Vivo en los Estados Unidos autorizado por una visa de trabajo H1-B, otorgada a profesionales que puedan suplir la demanda en varios campos de la economía estadounidense, principalmente en el área tecnológica. Esta visa suele ser otorgada por tres años, prorrogables por una única vez para igual cantidad de años. Durante este lapso es posible iniciar el trámite de la residencia permanente, que retrata mi situación actual.

Evidentemente, si quieres echar raíces en este país, debes tener un historial limpio, primero, en lo obvio, que es no cometer delitos y, segundo, en el comportamiento dentro de esta sociedad (no tener multas de tránsito, y mucho menos por conducir
ebrio). A esto, ahora le sumamos un tercer filtro: irónicamente, en el país de las libertades, me abstengo de realizar comentarios en público sobre su actual administración.

No es una exageración. Una vez decidido que deseaba seguir viviendo en estas tierras, revisé mi participación en las redes sociales, eliminando cualquier mención al actual Presidente y su “particular” gestión. Durante la presidencia de Barak Obama, me sentía con más libertad de opinar sobre el país que habito, a pesar de no tener la ciudadanía. Igual, pago impuestos como cualquier otro, y ser un habitante de este país me daba el derecho natural de opinar. Es lo que transmite la Constitución y el mensaje de los padres fundadores de esta nación. Pero por manifestar mis opiniones no quiero arriesgar mi proceso de residencia cuando muy seguramente revisen mi participación en redes sociales y que me pregunten si no me gusta el presidente por qué quiero vivir aquí.

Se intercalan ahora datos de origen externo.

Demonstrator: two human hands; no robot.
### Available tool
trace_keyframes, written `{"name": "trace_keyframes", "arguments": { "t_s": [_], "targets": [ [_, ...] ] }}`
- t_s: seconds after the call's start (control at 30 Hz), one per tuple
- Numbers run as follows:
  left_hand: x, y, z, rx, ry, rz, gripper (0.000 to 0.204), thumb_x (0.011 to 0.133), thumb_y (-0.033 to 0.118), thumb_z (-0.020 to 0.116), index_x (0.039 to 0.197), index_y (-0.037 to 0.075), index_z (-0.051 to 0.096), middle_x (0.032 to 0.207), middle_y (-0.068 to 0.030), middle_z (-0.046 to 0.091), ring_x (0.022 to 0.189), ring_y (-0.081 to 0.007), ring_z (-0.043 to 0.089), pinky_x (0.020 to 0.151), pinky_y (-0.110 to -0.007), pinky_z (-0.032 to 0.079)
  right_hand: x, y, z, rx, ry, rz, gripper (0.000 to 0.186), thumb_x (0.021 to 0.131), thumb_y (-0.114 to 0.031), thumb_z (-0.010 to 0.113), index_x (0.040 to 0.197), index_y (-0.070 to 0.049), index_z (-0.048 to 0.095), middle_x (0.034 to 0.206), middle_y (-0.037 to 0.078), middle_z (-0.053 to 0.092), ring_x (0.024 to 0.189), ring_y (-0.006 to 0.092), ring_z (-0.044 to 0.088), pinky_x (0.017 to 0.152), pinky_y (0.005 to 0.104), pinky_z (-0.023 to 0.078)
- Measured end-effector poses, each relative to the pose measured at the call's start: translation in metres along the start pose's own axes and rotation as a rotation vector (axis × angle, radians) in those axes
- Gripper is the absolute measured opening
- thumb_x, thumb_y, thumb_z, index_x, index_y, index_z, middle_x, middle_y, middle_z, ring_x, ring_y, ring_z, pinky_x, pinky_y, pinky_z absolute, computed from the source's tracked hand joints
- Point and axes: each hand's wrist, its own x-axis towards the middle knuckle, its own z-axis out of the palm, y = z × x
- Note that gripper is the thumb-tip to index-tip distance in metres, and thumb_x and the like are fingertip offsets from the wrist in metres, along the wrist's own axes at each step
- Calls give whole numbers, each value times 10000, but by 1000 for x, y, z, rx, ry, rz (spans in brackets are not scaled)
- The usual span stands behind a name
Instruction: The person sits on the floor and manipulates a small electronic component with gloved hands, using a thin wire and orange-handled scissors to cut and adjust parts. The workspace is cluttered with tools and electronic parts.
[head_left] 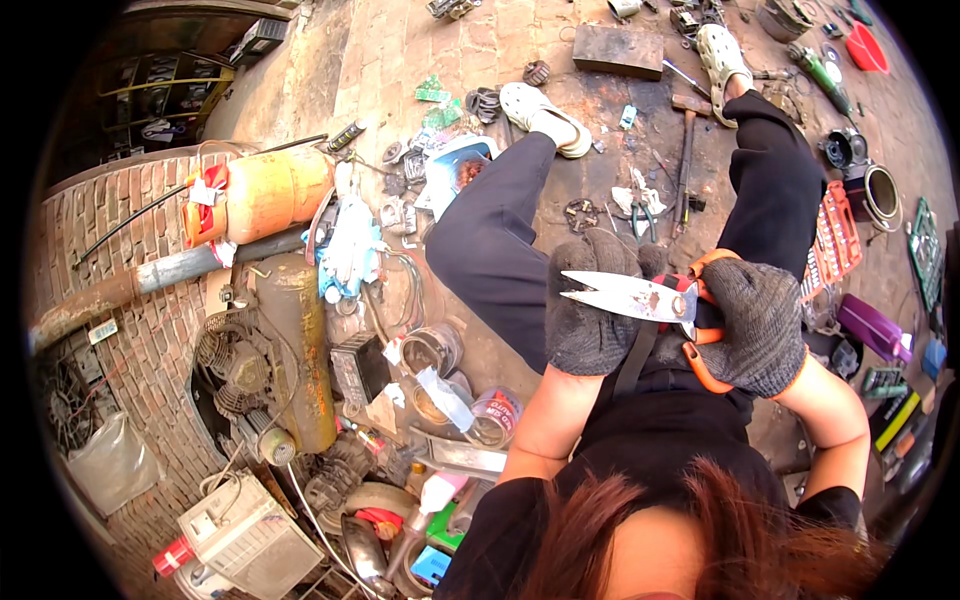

Ahora las cosas son distintas. Por cuenta del nuevo Presidente, ser parte de las minorías (y de aquella a la que este sujeto se ha esmerado en dibujar como “el enemigo”) ahora me hace sentir más vulnerable.

El discurso de odio de Trump encontró asidero en el pensar del gringo común, principalmente el que vive en zonas rurales. El mapa de las votaciones lo muestra, aún en los estados en los que Trump ganó, los centros urbanos evidentemente votaron por el partido Democrático, pero el gringo anónimo se dejó convencer fácilmente de que los inmigrantes les estamos quitando sus trabajos y afectando negativamente la economía, y en el peor de los casos, estamos aquí para matar, robar y violar.


La mayoría de mi tiempo como migrante fue en Massachusetts, un estado mayoritariamente demócrata, lo cual se vive a diario en la celebración cotidiana de la diversidad, y la ausencia de actos de racismo de parte de personas del común y de las autoridades administrativas y policivas. De hecho el mismo estado parece estar pendiente de que uno como migrante no sienta vulnerabilidad alguna, y el estadounidense de a pie suele ser bastante amable.

Desde hace dos meses estoy ubicado en Pennsylvania, un estado en el que la religión mueve mucho a la gente y sus opiniones, y en el que Trump venció. Aquí sigo sintiendo la amabilidad de la gente en todas partes, pero me cuido mucho más de comentar mis opiniones políticas. Entre otras porque ser parte de una minoría sí es más evidente acá. En Boston, capital de Massachusetts, hay barrios completamente hispanos y la comida típica de distintos países es usual; donde estoy ahora debo recorrer más de lo usual para encontrar alguna tienda que venda comida hispana (o étnica, como dicen aquí). En sí, la experiencia sigue siendo positiva, pero ahora se siente “en el aire” que tu situación ya no es tan estable. La gente que comparte el pensamiento de Trump ahora se ha “envalentonado” para decir en voz alta lo que antes callaba, y las leyes están haciendo curso también para dificultar el proceso de inmigración. La misma visa de trabajo H1B ha sido objeto de constantes ataques de parte del Presidente, quien asegura que la misma se presta para quitar trabajo a los locales. Lo cierto es que si un día nos fuéramos todos, no tendrían forma de echar el país a andar en la parte tecnológica y científica. Eso da algo de tranquilidad pero, igual, muchos serán afectados.

Estamos viviendo una época gris. Sin embargo, este país es tan grande que aún con personajes nefastos como Trump, difícilmente las libertades y oportunidades de todo orden tendrán un ocaso cercano, lo que no obvia que mucha gente sí padecerá situaciones difíciles en su economía, en su situación legal y como víctima de una creciente discriminación.